When Coetzee's latest novel, Slow Man came out, I had just given up my first attempt at writing a thesis. I'd chosen a complicated subject and couldn't even do all the research within the 11 weeks I had to complete the thesis. I failed, I gave up and went on a vacation to Yorkshire.

I could have chosen to work on it during the summer holidays, but I felt miserable because I failed, in my opinion, for the first time in my life, and second of all, because, allthough people tell me I'm not a bad writer, writing always makes me feel inadequate. I have a complicated relationship with writing. In my heart there's nothing I'd love more than become a writer; non-fiction, maybe because I feel like I'm too serious and dull to write fiction. On the other hand there's no thing I hate more than having to write.

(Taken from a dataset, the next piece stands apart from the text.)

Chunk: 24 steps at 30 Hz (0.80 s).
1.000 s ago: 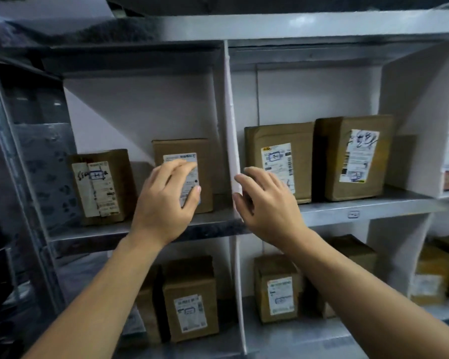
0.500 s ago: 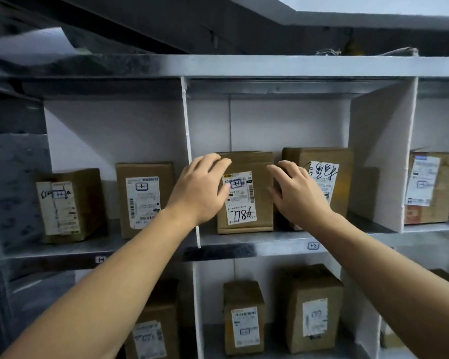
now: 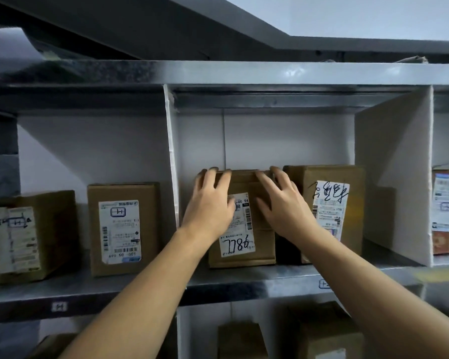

In a futile attempt to escape writing, I decided to get my degree in translation studies, where - I was told - I didn't have to write a thesis, but had to make a long translation instead. Of course something had to go wrong, and on the first day of the year they told us they had changed the rules. The closer I came to having to write my thesis on postcolonial translation theory, the more I wanted to write on Coetzee. No doubt another attempt to escape, but this time I have to choose what I want to escape more. I hope that this time I'll do more than spend too much money on books the library doesn't have.

I just finished Slow Man, about two hours ago. I don't know what to think and I'm not sure I (dis)like it. So more about that, when I've had some more time to think.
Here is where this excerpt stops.